ICE arrest raises community fears

Pittsburgh’s Public Source recently filed requests for records of communication and other transactions between ICE and eight local police and sheriff departments with whom they have signed agreements. Of those, only Springdale Borough initially denied the request in full. After Public Source appealed to the Pennsylvania Office of Open Records, the department disclosed five emails, including a one-line message (and ICE’s acknowledgement) forwarding a memorandum of understanding without the attached document, and three short messages about logistics for a virtual payroll training session. The appeal remains ongoing.
Jameson said fear has heightened in the community since Springdale assisted ICE with the Feb. 10 arrest of Peruvian born Randy Cordova Flores, who does not have a criminal record. Jameson, of Harmar, said she has attended Springdale meetings since Flores’ arrest because her kids attend Allegheny Valley School District with Cordova Flores’ kids, and she is concerned about the wider safety fallout from the borough’s ICE agreement.
Just days after the arrest of Cordova Flores, a man protesting his detention was punched by a passerby who drove through and then got out of his truck. Officers reportedly took statements but the Allegheny County District Attorney’s office told Public Source this week that there’s no record of charges filed against any offender in relation to the protest.
Following Cordova Flores’ arrest, Allegheny Valley board member Amy Sarno introduced a “Welcoming Schools” policy to prep the district for possible ICE presence. The board voted it down in March.
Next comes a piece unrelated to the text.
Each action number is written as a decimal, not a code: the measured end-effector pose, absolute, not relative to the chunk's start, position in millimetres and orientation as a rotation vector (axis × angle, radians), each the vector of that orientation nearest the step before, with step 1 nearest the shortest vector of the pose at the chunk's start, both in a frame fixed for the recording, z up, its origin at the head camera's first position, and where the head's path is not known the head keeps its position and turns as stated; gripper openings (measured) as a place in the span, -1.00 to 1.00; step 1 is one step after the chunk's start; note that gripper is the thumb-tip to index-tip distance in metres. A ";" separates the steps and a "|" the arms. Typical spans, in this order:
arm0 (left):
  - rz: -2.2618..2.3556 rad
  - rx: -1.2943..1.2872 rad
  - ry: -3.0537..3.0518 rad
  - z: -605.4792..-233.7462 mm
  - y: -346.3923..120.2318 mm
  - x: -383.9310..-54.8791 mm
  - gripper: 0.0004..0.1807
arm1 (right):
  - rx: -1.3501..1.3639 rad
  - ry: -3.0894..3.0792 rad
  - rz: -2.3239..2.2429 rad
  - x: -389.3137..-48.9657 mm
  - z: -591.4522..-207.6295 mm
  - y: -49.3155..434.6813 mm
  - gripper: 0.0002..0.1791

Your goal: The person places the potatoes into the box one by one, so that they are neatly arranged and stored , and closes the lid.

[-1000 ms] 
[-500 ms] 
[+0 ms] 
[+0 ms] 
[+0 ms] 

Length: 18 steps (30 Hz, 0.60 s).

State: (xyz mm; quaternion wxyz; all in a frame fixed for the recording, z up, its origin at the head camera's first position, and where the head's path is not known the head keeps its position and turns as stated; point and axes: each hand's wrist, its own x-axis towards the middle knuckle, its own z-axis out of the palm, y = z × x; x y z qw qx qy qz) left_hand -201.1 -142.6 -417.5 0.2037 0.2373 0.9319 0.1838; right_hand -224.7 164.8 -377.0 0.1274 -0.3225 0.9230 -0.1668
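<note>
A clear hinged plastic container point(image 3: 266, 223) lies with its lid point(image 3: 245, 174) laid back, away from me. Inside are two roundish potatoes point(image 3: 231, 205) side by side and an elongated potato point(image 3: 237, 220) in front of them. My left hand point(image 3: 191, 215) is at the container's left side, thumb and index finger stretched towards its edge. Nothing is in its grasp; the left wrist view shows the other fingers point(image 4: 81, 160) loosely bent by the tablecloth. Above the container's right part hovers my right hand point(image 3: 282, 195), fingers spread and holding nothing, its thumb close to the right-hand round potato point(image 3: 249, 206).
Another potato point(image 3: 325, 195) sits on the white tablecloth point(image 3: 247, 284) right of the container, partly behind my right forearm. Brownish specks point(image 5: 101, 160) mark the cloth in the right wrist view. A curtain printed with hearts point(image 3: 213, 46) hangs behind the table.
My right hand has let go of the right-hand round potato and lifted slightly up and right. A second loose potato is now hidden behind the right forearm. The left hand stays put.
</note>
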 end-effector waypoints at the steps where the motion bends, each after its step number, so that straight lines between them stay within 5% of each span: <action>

Sarno, a family friend of Cordova Flores, did not attend the Tuesday council meeting but released a statement on her public Facebook page stating she is “extremely disturbed” after seeing video of Rosenmund’s arrest.

She said school board members are frequently confronted during meetings by unhappy residents, but those incidents never require a physical response from law enforcement.
“The details from the criminal complaint as published in the Trib contradict what I have seen with my own eyes and heard with my own ears,” Sarno wrote, “and only reinforce my impression of a toxic culture that pervades our municipality and public safety sector.”
In their Thursday statement, borough officials maintained Rosenmund escalated by defying instructions to stop talking, and noted some officials and police have recently received unspecified threats from the public.
“The Springdale leadership does not take these threats lightly and police officers are present to ensure that both the elected officials and the community members who attend the meetings are safe,” according to the statement.